◆ **Exercise goal**
Without the pictures, retype each line below exactly as it stands.

◆ **Supplied material**
*** Begin section ***

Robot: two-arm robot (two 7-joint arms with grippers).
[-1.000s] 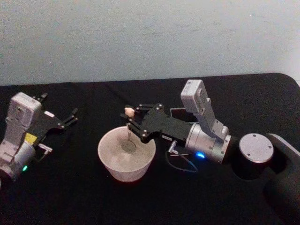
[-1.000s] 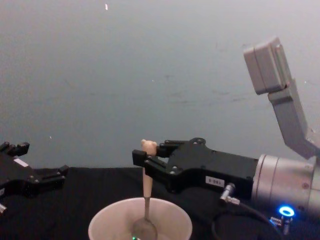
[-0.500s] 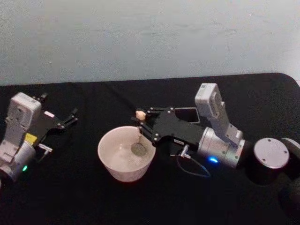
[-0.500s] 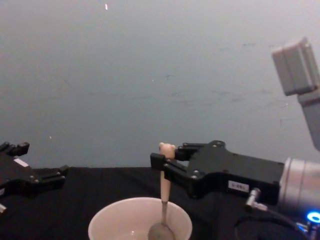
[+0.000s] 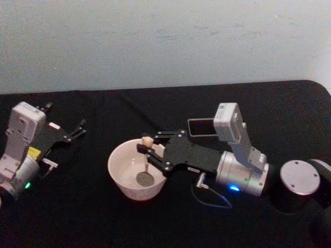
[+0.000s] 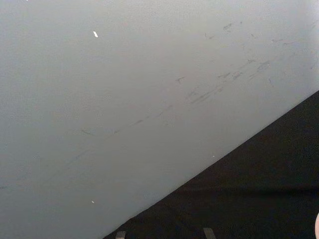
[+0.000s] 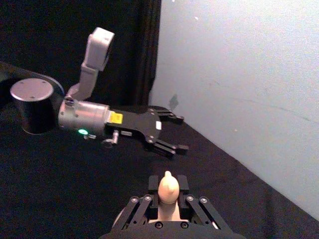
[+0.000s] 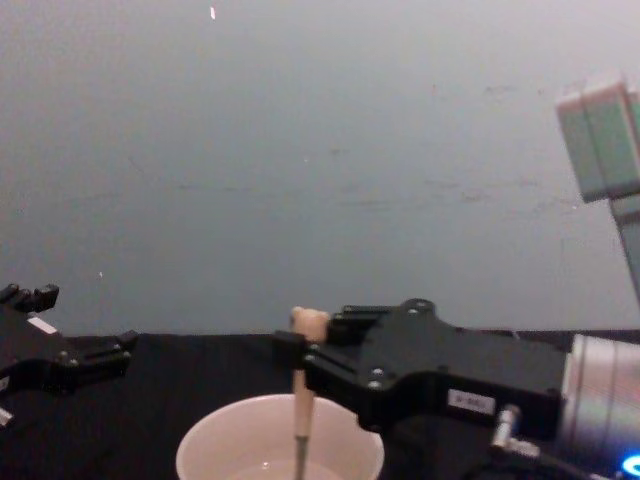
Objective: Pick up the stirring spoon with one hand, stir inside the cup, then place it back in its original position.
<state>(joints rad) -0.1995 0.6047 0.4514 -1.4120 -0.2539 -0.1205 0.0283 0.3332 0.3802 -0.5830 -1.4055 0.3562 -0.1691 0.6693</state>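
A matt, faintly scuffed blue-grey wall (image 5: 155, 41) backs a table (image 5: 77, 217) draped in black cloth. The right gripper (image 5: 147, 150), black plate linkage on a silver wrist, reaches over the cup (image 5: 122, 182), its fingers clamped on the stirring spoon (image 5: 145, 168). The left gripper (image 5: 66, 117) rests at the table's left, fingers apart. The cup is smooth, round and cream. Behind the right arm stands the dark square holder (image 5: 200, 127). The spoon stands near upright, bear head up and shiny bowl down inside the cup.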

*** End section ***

◆ **Output of the task**
Robot: two-arm robot (two 7-joint arms with grippers).
[-1.000s] 
[-1.000s] 
[-0.500s] 
[-0.500s] 
[+0.000s] 
[+0.000s] 
[+0.000s] 
[+0.000s] 
Objective: Pick up the stirring spoon with one hand, stir inside the cup, then place it back in its original position.
<state>(joints rad) -0.1995 0.6047 0.4514 -1.4120 -0.2539 -0.1205 0.0283 0.3332 0.3802 -0.5830 -1.4055 0.3562 -0.1691 0.6693</state>
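A matt, faintly scuffed blue-grey wall (image 5: 155, 41) backs a table (image 5: 77, 217) draped in black cloth. The right gripper (image 5: 147, 150), black plate linkage on a silver wrist, reaches over the cup (image 5: 122, 182), its fingers clamped on the stirring spoon (image 5: 145, 168). The left gripper (image 5: 66, 117) rests at the table's left, fingers apart. The cup is smooth, round and cream. Behind the right arm stands the dark square holder (image 5: 200, 127). The spoon stands near upright, bear head up and shiny bowl down inside the cup.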

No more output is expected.